TASK REQUIREMENTS:
Drop every image and restate the entries below word for word.

DATA SHOWN:

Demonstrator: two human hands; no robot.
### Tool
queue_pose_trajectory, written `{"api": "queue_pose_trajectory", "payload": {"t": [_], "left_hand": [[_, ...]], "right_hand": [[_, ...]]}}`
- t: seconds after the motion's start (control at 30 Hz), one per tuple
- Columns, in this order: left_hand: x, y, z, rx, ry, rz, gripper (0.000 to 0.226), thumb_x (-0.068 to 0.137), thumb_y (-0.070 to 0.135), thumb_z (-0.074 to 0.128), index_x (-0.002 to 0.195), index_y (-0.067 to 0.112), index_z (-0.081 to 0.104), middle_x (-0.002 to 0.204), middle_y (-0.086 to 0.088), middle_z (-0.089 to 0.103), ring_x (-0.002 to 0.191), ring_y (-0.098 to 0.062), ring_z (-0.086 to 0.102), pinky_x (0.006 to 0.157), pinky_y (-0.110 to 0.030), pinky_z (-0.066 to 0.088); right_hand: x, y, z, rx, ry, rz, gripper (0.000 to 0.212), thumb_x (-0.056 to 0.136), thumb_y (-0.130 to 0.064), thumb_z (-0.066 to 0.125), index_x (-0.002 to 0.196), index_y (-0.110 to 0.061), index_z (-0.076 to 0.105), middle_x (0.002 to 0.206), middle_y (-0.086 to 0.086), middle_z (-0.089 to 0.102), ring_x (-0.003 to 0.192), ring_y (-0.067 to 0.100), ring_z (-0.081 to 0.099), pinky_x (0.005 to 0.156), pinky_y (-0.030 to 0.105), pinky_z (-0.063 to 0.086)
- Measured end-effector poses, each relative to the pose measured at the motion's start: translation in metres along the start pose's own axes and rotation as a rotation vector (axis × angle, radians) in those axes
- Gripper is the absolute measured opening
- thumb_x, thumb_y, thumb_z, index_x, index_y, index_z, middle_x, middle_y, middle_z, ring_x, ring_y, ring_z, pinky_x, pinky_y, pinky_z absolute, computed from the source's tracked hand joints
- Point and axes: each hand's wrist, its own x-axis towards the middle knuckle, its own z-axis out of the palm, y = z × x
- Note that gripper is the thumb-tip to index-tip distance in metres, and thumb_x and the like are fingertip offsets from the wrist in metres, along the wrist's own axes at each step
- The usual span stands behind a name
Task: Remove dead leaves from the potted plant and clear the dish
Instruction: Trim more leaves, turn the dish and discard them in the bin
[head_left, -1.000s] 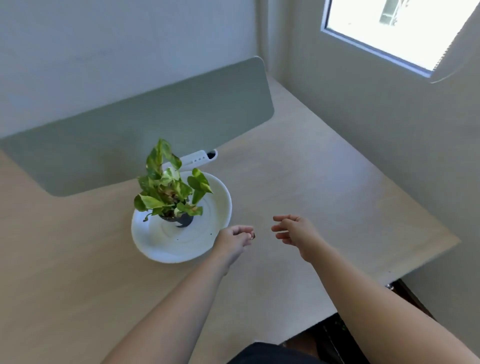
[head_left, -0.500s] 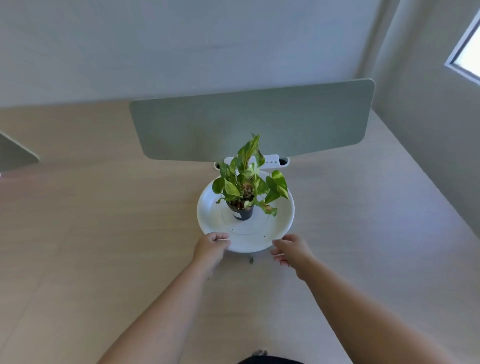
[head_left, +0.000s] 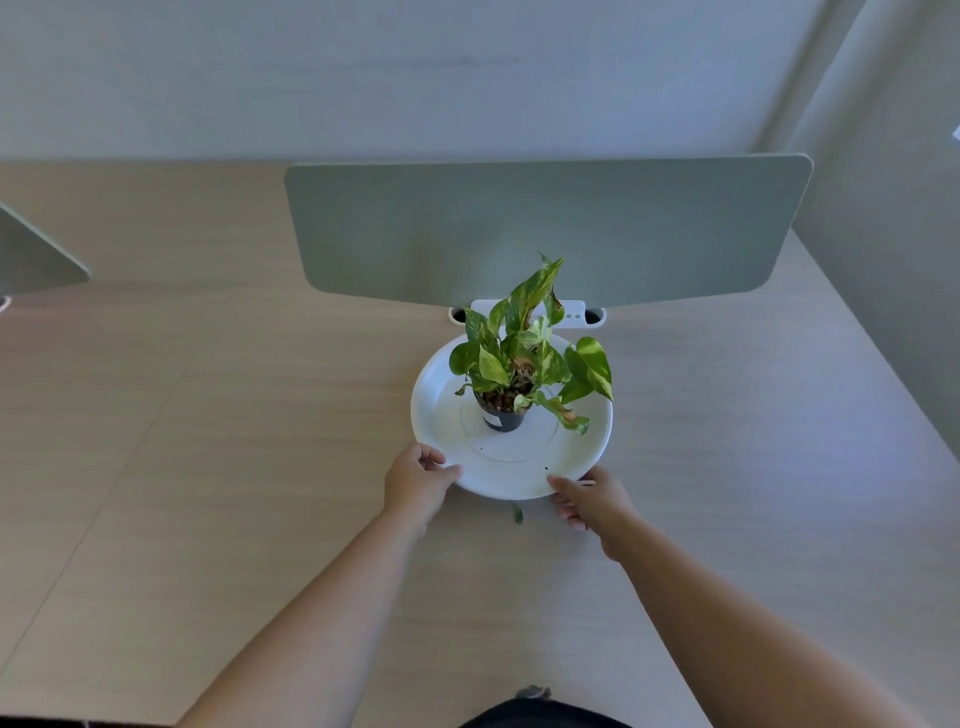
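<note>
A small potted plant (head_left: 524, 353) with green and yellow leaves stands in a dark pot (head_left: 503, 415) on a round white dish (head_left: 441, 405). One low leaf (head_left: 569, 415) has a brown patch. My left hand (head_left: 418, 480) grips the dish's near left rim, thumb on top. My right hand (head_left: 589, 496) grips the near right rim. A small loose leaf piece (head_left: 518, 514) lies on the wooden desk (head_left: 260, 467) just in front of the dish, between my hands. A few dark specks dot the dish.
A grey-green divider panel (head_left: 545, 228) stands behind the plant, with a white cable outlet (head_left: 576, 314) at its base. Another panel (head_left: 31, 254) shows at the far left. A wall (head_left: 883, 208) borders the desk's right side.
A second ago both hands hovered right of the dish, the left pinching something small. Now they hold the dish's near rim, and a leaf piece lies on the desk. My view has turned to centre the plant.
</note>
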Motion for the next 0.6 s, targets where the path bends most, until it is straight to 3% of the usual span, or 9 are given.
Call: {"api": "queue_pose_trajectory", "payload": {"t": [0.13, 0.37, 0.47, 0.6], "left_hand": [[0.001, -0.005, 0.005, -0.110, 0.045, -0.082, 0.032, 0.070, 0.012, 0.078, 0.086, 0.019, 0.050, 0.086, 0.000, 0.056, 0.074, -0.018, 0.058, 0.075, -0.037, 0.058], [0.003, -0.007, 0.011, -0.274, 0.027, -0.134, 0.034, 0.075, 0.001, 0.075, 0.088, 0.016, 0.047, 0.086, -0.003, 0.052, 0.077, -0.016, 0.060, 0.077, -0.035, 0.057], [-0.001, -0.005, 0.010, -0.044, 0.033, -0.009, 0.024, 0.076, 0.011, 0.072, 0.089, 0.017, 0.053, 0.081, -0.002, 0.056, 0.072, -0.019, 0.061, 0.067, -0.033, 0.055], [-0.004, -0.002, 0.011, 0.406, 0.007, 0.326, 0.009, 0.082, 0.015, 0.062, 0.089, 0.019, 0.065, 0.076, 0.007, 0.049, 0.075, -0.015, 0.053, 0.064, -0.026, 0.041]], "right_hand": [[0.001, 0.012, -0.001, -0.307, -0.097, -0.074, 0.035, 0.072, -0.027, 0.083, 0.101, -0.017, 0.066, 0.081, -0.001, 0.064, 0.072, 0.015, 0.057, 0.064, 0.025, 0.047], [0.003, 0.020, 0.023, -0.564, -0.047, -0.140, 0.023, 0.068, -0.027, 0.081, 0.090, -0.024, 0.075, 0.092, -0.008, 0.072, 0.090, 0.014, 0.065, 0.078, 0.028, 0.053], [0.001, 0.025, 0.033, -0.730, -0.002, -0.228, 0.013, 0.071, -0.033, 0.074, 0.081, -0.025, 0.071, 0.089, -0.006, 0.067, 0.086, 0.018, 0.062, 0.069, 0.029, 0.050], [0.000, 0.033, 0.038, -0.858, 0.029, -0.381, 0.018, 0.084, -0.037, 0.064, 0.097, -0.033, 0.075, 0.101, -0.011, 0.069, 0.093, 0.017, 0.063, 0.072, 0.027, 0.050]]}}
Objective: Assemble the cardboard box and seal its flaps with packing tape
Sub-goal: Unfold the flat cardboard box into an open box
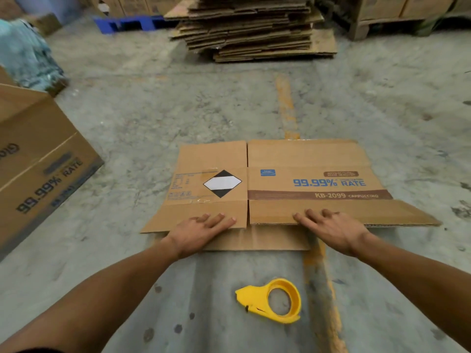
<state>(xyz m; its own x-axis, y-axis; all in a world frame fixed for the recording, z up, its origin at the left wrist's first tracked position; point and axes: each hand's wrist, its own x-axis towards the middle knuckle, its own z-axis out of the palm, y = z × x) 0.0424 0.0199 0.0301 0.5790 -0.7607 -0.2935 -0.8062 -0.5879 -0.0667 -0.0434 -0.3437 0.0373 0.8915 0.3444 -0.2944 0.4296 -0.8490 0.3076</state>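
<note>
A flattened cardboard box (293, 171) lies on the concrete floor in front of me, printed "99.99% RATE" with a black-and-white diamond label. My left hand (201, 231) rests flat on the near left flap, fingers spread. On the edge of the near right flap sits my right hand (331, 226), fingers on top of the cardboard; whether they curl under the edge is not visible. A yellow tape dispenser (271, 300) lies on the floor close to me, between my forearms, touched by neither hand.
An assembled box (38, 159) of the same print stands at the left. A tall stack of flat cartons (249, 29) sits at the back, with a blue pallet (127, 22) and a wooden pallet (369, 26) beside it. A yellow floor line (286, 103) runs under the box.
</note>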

RESPONSE AREA:
Demonstrator: two human hands; no robot.
### Tool
queue_pose_trajectory, written `{"api": "queue_pose_trajectory", "payload": {"t": [_], "left_hand": [[_, ...]], "right_hand": [[_, ...]]}}`
- t: seconds after the motion's start (control at 30 Hz), one per tuple
- Columns, in this order: left_hand: x, y, z, rx, ry, rz, gripper (0.000 to 0.226), thumb_x (-0.068 to 0.137), thumb_y (-0.070 to 0.135), thumb_z (-0.074 to 0.128), index_x (-0.002 to 0.195), index_y (-0.067 to 0.112), index_z (-0.081 to 0.104), middle_x (-0.002 to 0.204), middle_y (-0.086 to 0.088), middle_z (-0.089 to 0.103), ring_x (-0.002 to 0.191), ring_y (-0.098 to 0.062), ring_z (-0.086 to 0.102), pinky_x (0.006 to 0.157), pinky_y (-0.110 to 0.030), pinky_z (-0.066 to 0.088); right_hand: x, y, z, rx, ry, rz, gripper (0.000 to 0.212), thumb_x (-0.056 to 0.136), thumb_y (-0.130 to 0.064), thumb_z (-0.066 to 0.125), index_x (-0.002 to 0.196), index_y (-0.110 to 0.061), index_z (-0.076 to 0.105), middle_x (0.002 to 0.206), middle_y (-0.086 to 0.086), middle_z (-0.089 to 0.102), ring_x (-0.003 to 0.192), ring_y (-0.067 to 0.100), ring_z (-0.081 to 0.099), pinky_x (0.005 to 0.156), pinky_y (-0.030 to 0.105), pinky_z (-0.063 to 0.086)
- Measured end-effector poses, each relative to the pose measured at the motion's start: translation in metres along the start pose's own axes and rotation as a rotation vector (axis × angle, radians) in those axes
- Gripper is the absolute measured opening
- thumb_x, thumb_y, thumb_z, index_x, index_y, index_z, middle_x, middle_y, middle_z, ring_x, ring_y, ring_z, pinky_x, pinky_y, pinky_z absolute, computed from the source's tracked hand joints
- Point and axes: each hand's wrist, its own x-axis towards the middle knuckle, its own z-axis out of the palm, y = z × x
- Note that gripper is the thumb-tip to index-tip distance in metres, and thumb_x and the like are fingertip offsets from the wrist in metres, along the wrist's own axes at each step
- The usual span stands behind a name
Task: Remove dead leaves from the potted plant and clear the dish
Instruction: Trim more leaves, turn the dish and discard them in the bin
[head_left, -1.000s] 
[head_left, -0.500s] 
[head_left, +0.000s] 
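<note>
A small potted plant (head_left: 524, 353) with green and yellow leaves stands in a dark pot (head_left: 503, 415) on a round white dish (head_left: 441, 405). One low leaf (head_left: 569, 415) has a brown patch. My left hand (head_left: 418, 480) grips the dish's near left rim, thumb on top. My right hand (head_left: 589, 496) grips the near right rim. A small loose leaf piece (head_left: 518, 514) lies on the wooden desk (head_left: 260, 467) just in front of the dish, between my hands. A few dark specks dot the dish.
A grey-green divider panel (head_left: 545, 228) stands behind the plant, with a white cable outlet (head_left: 576, 314) at its base. Another panel (head_left: 31, 254) shows at the far left. A wall (head_left: 883, 208) borders the desk's right side.
A second ago both hands hovered right of the dish, the left pinching something small. Now they hold the dish's near rim, and a leaf piece lies on the desk. My view has turned to centre the plant.
</note>
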Motion for the next 0.6 s, targets where the path bends most, until it is straight to 3% of the usual span, or 9 are given.
Call: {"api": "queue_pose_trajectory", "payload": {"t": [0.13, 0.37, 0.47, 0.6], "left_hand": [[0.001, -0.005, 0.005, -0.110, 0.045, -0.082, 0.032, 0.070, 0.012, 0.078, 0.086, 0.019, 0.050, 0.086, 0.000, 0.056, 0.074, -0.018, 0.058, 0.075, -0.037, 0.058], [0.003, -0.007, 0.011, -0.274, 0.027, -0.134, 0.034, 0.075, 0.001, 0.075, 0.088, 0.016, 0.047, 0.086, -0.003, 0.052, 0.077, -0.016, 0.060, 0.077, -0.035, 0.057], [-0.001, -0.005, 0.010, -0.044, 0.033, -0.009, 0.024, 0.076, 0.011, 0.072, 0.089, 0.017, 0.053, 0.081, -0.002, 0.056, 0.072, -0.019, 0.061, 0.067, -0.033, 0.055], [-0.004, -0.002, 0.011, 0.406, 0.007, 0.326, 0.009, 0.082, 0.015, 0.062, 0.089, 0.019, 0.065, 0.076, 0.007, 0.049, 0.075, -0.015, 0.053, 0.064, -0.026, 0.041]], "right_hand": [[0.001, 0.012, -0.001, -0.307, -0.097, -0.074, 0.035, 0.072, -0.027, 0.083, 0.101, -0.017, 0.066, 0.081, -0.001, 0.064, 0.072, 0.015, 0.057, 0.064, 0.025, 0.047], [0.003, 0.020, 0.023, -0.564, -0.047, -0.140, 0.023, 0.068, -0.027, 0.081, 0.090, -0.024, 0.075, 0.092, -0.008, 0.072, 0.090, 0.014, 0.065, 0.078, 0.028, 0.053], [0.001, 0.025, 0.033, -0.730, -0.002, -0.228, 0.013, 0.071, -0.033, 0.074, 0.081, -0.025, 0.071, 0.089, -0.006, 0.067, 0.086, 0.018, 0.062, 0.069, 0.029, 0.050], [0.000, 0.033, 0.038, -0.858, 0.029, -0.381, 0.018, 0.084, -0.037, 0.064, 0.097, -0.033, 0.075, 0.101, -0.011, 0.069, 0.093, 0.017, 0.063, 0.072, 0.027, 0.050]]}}
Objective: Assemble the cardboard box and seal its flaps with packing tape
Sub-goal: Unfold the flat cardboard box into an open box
<state>(xyz m; its own x-axis, y-axis; all in a world frame fixed for the recording, z up, its origin at the left wrist's first tracked position; point and axes: each hand's wrist, its own x-axis towards the middle knuckle, its own z-axis out of the palm, y = z × x) 0.0424 0.0199 0.0301 0.5790 -0.7607 -0.2935 -0.8062 -0.5879 -0.0667 -0.0434 -0.3437 0.0373 0.8915 0.3444 -0.2944 0.4296 -0.8490 0.3076</state>
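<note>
A flattened cardboard box (293, 171) lies on the concrete floor in front of me, printed "99.99% RATE" with a black-and-white diamond label. My left hand (201, 231) rests flat on the near left flap, fingers spread. On the edge of the near right flap sits my right hand (331, 226), fingers on top of the cardboard; whether they curl under the edge is not visible. A yellow tape dispenser (271, 300) lies on the floor close to me, between my forearms, touched by neither hand.
An assembled box (38, 159) of the same print stands at the left. A tall stack of flat cartons (249, 29) sits at the back, with a blue pallet (127, 22) and a wooden pallet (369, 26) beside it. A yellow floor line (286, 103) runs under the box.
</note>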

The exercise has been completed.